Report all lines in the records that hold the string "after".

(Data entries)
########################################

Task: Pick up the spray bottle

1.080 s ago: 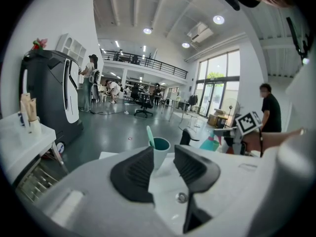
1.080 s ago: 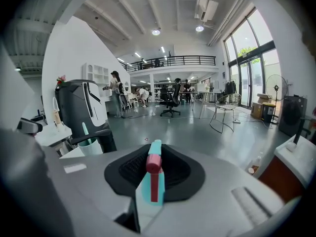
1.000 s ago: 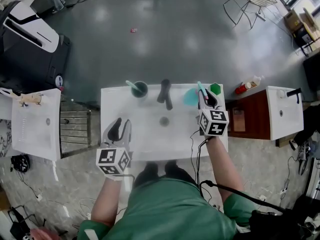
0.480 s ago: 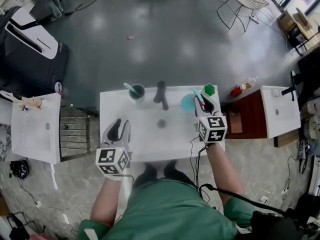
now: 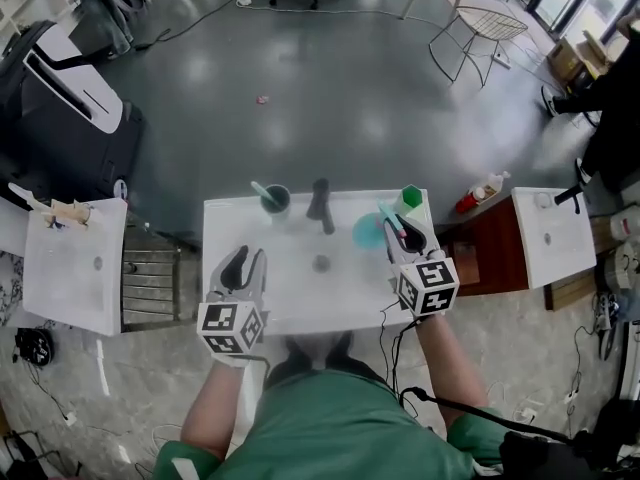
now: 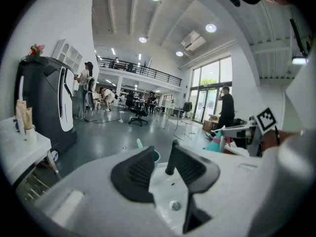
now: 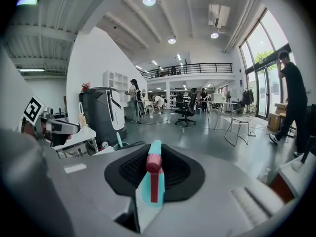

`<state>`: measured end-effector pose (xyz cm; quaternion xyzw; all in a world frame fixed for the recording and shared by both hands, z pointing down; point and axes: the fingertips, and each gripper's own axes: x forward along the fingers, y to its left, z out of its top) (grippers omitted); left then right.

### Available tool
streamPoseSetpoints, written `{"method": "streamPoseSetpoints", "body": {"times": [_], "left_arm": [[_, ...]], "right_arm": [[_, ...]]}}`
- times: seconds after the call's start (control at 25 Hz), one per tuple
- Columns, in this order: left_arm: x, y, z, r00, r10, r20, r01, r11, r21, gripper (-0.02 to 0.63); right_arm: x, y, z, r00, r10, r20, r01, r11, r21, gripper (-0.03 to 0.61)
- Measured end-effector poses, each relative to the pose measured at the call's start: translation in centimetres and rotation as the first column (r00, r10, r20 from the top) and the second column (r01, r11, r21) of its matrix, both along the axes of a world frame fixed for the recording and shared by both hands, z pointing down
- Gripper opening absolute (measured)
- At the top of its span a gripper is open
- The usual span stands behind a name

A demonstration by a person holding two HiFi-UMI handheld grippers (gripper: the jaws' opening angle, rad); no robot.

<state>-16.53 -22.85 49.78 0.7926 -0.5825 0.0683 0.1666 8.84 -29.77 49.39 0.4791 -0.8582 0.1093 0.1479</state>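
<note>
Head view: pick-up apparently at the lifting stage, with the spray bottle (image 5: 368, 231) held by the right gripper (image 5: 403, 230) over the right end of the white tabletop (image 5: 290, 293), near the green cup (image 5: 411, 199); hard to tell from above whether quite clear of the surface; next, probably just a steady upward carry, squeeze kept firm, well away from the faucet (image 5: 320, 204); closer in, right fingers (image 7: 181, 176) clamped on the teal body, pink trigger head poking up between them; left gripper (image 5: 246, 260) idle over the near left edge, fingers part-way apart, nothing between them, touching nothing.
</note>
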Motion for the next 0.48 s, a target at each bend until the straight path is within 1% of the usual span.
{"method": "streamPoseSetpoints", "body": {"times": [0.24,0.48], "left_arm": [[1.2,0.7,-0.9,1.0,0.017,-0.001,-0.017,1.0,0.016,0.124],[0.8,0.9,-2.3,1.0,0.009,0.006,-0.009,0.999,0.039,0.123]], "right_arm": [[-0.8,2.2,-1.5,0.998,-0.06,0.003,0.06,0.998,0.007,0.064],[-1.9,4.2,-2.7,0.991,-0.133,0.009,0.133,0.991,-0.005,0.064]]}}
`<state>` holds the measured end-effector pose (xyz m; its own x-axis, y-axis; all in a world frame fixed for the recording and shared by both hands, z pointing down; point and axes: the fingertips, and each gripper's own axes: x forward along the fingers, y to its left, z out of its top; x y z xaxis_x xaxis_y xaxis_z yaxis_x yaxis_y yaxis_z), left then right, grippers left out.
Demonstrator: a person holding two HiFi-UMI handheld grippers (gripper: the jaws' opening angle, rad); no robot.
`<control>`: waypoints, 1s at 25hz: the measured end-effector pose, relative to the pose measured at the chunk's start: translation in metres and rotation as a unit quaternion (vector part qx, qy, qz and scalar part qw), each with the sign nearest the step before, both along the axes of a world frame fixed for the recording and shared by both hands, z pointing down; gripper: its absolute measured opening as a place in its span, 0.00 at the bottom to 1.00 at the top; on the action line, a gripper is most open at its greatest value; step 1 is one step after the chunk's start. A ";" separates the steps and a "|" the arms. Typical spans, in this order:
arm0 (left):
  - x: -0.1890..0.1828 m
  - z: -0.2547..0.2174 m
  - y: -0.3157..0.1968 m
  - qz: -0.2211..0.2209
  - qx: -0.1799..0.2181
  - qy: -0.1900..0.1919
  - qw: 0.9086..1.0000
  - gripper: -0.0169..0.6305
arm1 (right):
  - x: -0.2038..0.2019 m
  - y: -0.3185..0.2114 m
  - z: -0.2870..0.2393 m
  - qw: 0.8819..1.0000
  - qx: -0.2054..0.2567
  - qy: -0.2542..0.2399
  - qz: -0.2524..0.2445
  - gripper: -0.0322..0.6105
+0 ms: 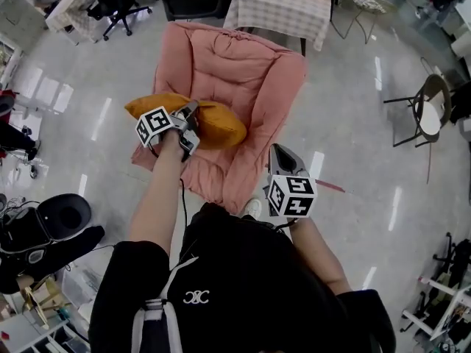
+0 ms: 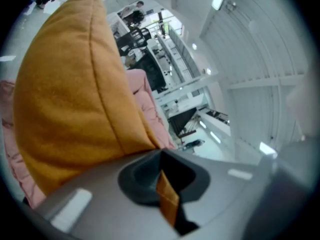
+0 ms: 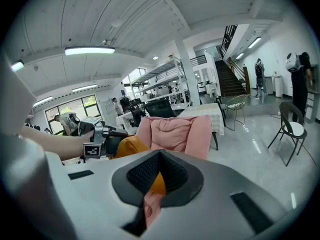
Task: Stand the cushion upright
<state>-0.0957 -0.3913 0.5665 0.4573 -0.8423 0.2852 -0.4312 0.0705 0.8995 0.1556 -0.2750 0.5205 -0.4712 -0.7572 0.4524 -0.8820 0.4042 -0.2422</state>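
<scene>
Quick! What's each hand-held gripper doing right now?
Left hand-held gripper: closed, pinching the orange cushion.
Right hand-held gripper: closed, holding nothing.

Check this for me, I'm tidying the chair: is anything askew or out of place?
Yes. The cushion is not upright: it lies sideways across the chair, one end poking past the chair's side, with the left tongs shut on its edge.
</scene>
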 end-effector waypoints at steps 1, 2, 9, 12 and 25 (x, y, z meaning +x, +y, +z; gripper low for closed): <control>0.001 -0.001 -0.008 0.002 -0.001 -0.001 1.000 0.03 | -0.002 -0.004 -0.001 1.000 0.001 0.001 0.002 0.04; 0.001 -0.002 -0.016 0.004 -0.002 -0.002 1.000 0.03 | -0.003 -0.007 -0.003 1.000 0.002 0.001 0.005 0.03; 0.010 -0.015 -0.086 0.034 0.020 0.004 0.999 0.04 | -0.006 -0.035 -0.004 0.998 -0.002 0.009 0.056 0.04; 0.016 -0.029 -0.120 0.056 0.059 0.010 0.997 0.02 | -0.004 -0.044 -0.003 0.997 -0.005 0.016 0.079 0.04; 0.029 -0.040 -0.160 0.123 0.142 -0.337 0.922 0.02 | -0.010 -0.062 -0.001 0.992 -0.012 0.027 0.120 0.04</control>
<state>-0.0663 -0.5510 0.5264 0.4440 -0.8210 0.3589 -0.8711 -0.3016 0.3876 0.1461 -0.3373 0.5190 -0.2527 -0.8334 0.4915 -0.9642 0.1748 -0.1993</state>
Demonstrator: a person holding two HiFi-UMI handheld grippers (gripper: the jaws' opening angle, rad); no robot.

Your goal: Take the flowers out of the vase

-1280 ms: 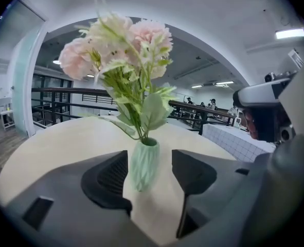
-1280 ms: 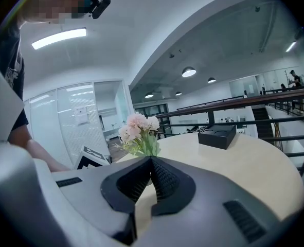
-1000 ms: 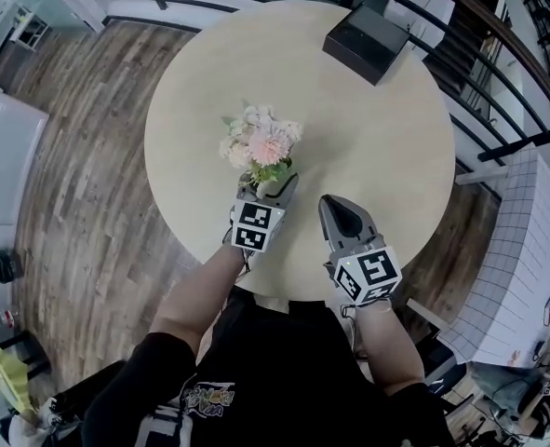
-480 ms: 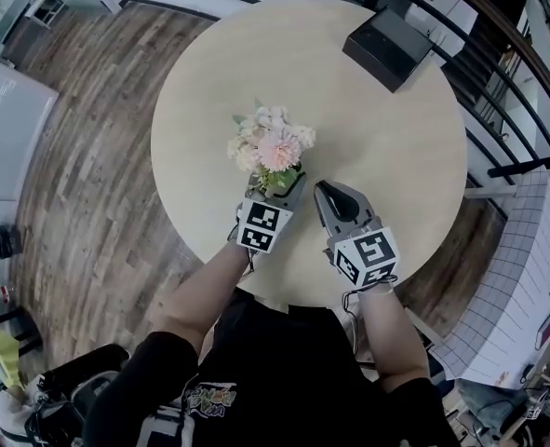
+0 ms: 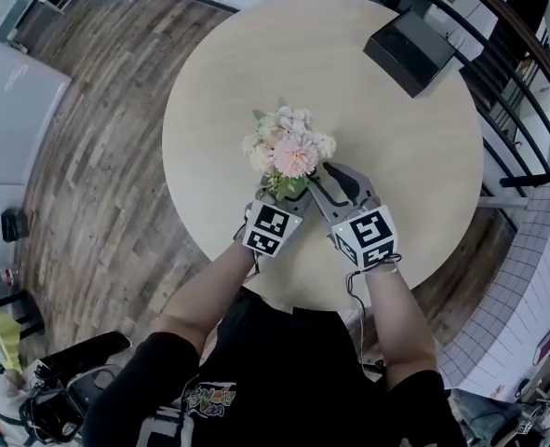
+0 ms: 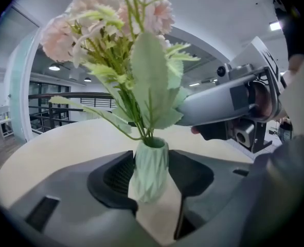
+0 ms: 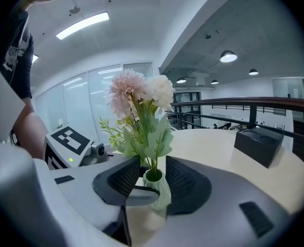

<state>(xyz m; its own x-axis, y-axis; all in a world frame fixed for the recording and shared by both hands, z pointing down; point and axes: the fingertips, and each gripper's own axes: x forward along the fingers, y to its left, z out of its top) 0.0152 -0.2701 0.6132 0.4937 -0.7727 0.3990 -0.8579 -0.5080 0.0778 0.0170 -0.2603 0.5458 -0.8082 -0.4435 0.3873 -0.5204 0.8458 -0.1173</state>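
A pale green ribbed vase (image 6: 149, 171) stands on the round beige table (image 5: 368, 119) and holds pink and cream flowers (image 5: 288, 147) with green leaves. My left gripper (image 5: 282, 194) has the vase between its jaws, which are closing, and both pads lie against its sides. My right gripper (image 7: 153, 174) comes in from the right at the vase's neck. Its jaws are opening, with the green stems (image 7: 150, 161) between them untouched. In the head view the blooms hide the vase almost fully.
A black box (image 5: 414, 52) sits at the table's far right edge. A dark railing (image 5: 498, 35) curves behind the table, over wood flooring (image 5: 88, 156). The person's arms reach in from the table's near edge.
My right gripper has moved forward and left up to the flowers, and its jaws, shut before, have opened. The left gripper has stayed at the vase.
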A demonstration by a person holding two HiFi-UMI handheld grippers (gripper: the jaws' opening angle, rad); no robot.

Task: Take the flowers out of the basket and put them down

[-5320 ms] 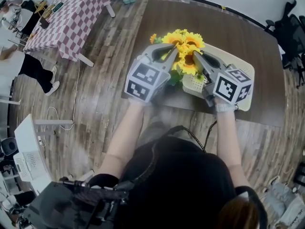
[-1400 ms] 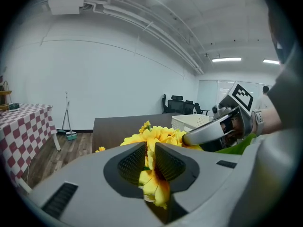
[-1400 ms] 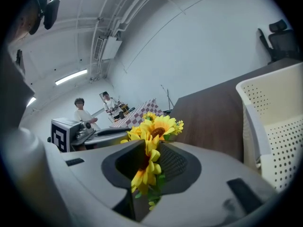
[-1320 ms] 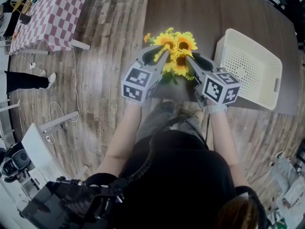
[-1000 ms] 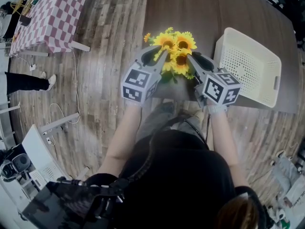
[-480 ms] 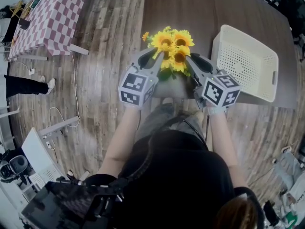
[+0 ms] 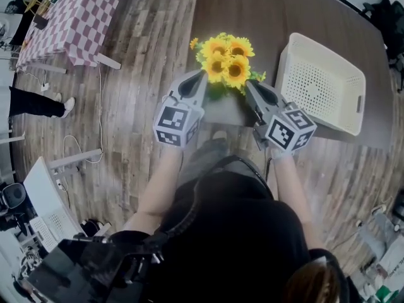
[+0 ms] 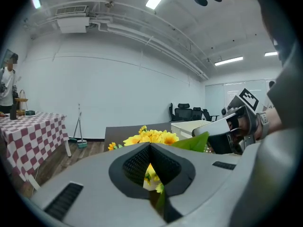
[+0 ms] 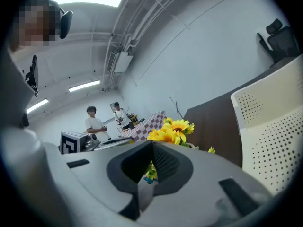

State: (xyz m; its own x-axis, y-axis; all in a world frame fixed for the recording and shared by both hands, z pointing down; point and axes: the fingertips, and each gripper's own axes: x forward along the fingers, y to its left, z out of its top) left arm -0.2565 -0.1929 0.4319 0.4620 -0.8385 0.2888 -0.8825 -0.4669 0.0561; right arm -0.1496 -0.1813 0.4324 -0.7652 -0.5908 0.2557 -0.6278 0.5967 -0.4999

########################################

WRITTEN REPLY =>
- times: seconds after the call's start (control at 25 Hz), one per tuple
`<control>`: waypoints, 1s at 25hz: the measured end-effector pose, relative to the pose measured at the chunk's start: translation in metres and rotation as a unit quaternion (vector part qx, qy, qz and scalar part qw), each with the sign nearest the step before, both along the axes of a world frame fixed for the recording and shared by both hands, z pointing down; gripper: its absolute measured opening as a place in its span, 0.00 at the bottom to 1.00 at the top; on the action line, a gripper is most open at its greatest value; step 1 is one step after the chunk's start. A ";" separates the steps and a "|" the arms. Typical spans, in this order:

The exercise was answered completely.